### Work request
From the data that follows, print exactly the lines starting at the one containing "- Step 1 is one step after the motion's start" and ending at the one containing "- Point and"; include both of them and nothing more.

Extracted records
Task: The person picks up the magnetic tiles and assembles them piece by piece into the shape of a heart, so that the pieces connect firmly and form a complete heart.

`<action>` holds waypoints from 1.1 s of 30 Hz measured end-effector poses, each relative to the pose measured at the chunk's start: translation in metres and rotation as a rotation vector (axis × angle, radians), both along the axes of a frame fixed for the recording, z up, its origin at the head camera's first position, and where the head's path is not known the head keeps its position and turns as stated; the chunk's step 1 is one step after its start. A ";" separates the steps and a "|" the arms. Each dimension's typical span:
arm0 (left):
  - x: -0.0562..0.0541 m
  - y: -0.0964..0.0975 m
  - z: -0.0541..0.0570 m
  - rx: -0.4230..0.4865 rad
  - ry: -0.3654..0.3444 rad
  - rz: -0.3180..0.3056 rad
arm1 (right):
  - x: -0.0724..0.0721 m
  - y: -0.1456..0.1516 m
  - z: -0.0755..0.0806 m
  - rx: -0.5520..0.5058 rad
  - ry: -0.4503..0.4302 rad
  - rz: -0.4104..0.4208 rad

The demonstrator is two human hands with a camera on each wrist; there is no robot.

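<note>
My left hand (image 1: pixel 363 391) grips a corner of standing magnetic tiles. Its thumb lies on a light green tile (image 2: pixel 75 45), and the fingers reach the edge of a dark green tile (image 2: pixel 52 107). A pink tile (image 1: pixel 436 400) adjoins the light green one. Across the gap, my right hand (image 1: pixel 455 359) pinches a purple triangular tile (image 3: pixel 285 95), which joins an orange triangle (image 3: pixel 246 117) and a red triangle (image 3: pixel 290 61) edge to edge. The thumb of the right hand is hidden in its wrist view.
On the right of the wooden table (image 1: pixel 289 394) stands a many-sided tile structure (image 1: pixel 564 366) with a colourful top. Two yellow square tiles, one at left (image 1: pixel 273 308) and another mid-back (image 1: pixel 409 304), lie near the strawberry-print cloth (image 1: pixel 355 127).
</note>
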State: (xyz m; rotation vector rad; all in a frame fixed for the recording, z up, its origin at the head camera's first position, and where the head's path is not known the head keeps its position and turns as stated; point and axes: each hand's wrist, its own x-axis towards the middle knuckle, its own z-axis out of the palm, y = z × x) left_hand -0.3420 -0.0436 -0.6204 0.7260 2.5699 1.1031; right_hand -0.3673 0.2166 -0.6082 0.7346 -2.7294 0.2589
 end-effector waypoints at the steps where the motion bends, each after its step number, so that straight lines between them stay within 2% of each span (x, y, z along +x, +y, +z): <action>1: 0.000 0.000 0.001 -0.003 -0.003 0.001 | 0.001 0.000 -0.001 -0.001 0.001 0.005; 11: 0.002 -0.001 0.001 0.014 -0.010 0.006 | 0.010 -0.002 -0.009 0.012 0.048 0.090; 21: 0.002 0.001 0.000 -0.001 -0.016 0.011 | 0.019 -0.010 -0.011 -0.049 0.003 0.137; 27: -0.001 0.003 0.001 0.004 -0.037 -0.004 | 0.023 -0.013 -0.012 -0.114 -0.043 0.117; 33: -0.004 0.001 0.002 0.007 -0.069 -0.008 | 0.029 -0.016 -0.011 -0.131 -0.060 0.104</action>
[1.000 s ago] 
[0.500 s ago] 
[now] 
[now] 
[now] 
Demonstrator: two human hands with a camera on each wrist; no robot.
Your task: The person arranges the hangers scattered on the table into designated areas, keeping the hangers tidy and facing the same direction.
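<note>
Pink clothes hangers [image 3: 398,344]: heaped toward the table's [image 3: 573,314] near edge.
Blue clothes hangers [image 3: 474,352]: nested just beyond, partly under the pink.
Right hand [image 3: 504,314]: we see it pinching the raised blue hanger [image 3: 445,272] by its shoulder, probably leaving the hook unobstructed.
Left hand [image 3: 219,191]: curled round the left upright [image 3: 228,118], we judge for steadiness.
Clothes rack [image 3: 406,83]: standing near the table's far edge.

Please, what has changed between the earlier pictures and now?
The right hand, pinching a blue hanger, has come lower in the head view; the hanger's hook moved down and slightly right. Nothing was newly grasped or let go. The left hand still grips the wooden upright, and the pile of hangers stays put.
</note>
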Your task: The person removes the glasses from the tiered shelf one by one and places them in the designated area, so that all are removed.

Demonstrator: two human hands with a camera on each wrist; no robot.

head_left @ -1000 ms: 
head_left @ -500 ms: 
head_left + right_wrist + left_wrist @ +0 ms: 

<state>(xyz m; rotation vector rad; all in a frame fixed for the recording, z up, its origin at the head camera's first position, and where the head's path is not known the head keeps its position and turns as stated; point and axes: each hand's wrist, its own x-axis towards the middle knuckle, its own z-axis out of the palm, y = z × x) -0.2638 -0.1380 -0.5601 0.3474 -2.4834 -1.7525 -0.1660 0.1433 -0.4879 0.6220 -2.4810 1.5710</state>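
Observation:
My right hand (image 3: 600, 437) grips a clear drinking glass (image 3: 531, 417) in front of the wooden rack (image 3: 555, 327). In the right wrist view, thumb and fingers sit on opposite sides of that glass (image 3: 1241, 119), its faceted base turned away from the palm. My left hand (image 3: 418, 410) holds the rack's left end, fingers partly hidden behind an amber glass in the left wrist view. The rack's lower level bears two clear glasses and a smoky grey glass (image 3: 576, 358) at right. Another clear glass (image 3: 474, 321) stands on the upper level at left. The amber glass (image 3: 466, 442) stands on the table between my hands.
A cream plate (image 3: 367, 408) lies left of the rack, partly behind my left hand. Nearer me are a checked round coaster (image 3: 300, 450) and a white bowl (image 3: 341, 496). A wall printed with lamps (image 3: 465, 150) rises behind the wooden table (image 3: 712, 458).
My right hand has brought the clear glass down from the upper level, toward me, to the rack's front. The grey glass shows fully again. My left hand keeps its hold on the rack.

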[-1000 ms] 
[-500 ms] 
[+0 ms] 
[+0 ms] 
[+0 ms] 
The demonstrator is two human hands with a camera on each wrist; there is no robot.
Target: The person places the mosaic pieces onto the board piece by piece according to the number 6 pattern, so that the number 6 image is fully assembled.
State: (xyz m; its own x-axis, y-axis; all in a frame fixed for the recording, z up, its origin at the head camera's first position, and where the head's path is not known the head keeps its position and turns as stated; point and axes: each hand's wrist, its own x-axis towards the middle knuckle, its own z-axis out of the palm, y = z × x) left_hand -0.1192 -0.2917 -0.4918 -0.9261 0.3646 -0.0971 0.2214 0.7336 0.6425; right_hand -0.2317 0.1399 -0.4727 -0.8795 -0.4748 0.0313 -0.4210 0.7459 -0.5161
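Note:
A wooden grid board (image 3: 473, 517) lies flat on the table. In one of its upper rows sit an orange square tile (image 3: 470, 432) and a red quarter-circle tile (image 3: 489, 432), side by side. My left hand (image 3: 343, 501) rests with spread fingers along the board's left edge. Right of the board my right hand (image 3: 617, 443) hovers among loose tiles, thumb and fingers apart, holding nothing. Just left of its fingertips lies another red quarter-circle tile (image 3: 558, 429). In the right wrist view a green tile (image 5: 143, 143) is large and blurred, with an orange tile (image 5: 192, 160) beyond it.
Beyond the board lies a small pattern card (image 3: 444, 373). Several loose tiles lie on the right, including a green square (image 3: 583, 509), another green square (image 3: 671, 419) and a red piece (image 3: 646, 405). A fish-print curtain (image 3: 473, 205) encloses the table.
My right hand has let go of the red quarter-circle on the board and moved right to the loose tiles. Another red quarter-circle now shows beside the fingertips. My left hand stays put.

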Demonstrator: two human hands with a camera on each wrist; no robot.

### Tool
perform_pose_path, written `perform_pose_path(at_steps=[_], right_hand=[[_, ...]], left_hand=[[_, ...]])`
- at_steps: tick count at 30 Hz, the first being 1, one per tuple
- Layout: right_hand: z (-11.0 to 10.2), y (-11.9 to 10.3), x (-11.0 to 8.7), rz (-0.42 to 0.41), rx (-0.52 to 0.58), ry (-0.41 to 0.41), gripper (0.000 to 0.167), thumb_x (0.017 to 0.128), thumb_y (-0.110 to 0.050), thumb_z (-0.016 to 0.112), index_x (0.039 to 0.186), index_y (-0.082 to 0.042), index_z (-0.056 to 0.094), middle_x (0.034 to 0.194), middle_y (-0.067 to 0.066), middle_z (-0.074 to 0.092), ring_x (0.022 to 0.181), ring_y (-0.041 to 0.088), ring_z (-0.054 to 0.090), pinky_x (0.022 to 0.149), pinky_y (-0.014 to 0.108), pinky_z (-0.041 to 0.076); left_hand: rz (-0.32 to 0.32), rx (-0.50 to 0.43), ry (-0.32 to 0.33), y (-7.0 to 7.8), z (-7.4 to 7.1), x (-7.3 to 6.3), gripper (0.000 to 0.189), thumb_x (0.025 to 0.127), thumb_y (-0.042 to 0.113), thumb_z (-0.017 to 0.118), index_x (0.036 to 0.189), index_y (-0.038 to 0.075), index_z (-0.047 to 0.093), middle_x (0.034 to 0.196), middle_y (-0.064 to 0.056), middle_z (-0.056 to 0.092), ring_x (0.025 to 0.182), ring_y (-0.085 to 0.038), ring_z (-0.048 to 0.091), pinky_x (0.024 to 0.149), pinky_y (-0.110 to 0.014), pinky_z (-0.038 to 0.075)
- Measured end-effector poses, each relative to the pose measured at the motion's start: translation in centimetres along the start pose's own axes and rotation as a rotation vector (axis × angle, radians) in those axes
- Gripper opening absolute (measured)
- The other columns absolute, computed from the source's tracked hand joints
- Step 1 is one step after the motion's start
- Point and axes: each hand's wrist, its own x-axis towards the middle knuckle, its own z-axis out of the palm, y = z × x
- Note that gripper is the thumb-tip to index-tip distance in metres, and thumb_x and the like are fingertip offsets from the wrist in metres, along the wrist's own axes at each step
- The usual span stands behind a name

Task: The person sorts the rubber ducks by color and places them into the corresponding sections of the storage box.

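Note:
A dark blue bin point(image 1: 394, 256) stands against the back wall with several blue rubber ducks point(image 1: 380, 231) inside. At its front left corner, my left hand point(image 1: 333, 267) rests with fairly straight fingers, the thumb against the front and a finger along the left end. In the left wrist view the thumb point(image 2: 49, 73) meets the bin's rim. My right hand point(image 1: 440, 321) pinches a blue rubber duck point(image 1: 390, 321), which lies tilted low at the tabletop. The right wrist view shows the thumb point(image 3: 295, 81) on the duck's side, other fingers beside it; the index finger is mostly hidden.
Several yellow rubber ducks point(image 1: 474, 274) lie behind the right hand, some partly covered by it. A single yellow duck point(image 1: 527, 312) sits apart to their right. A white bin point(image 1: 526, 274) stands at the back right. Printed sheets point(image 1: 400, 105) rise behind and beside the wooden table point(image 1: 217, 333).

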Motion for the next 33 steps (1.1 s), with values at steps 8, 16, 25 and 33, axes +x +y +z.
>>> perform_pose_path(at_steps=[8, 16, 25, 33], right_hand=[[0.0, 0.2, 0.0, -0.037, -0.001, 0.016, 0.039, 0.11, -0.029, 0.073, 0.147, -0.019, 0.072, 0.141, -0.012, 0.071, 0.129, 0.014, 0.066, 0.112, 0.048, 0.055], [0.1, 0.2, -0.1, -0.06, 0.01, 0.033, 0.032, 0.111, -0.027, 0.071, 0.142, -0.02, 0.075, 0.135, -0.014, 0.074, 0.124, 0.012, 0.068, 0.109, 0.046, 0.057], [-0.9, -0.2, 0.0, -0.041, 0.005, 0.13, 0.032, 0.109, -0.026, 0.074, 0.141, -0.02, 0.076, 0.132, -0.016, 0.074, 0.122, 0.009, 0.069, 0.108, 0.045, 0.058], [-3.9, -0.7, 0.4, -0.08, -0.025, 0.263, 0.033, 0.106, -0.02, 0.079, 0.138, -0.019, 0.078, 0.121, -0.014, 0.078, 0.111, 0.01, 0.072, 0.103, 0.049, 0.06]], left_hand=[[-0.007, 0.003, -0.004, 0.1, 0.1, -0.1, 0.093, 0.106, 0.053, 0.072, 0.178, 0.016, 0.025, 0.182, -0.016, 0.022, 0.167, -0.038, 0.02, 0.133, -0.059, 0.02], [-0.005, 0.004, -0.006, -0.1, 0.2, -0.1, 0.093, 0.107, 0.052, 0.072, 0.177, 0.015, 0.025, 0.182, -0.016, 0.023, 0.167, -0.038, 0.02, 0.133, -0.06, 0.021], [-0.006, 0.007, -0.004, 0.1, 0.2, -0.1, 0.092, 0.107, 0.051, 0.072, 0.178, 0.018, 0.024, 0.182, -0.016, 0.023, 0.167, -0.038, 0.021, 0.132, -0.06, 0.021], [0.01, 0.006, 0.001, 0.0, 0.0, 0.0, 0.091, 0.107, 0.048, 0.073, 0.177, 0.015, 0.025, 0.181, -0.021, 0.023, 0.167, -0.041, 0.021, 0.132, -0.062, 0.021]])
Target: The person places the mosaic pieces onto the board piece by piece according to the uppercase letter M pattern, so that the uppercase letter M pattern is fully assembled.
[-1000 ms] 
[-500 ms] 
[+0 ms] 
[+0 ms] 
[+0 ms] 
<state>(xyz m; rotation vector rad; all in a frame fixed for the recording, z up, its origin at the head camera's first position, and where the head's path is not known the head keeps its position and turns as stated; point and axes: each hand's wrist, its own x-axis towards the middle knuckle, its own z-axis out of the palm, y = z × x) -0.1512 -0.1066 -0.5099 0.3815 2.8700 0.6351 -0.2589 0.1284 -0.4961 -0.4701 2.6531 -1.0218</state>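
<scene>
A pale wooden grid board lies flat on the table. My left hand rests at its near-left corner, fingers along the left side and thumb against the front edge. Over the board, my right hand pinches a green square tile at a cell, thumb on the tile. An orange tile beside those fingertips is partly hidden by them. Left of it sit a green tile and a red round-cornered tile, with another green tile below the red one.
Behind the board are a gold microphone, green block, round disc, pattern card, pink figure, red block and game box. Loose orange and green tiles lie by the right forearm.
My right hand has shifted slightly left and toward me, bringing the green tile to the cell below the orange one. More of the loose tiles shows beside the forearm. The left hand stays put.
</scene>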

### Finished exercise
- Step 1 is one step after the motion's start
- Point and axes: each hand's wrist, its own x-axis towards the middle knuckle, its own z-axis out of the palm, y = z × x

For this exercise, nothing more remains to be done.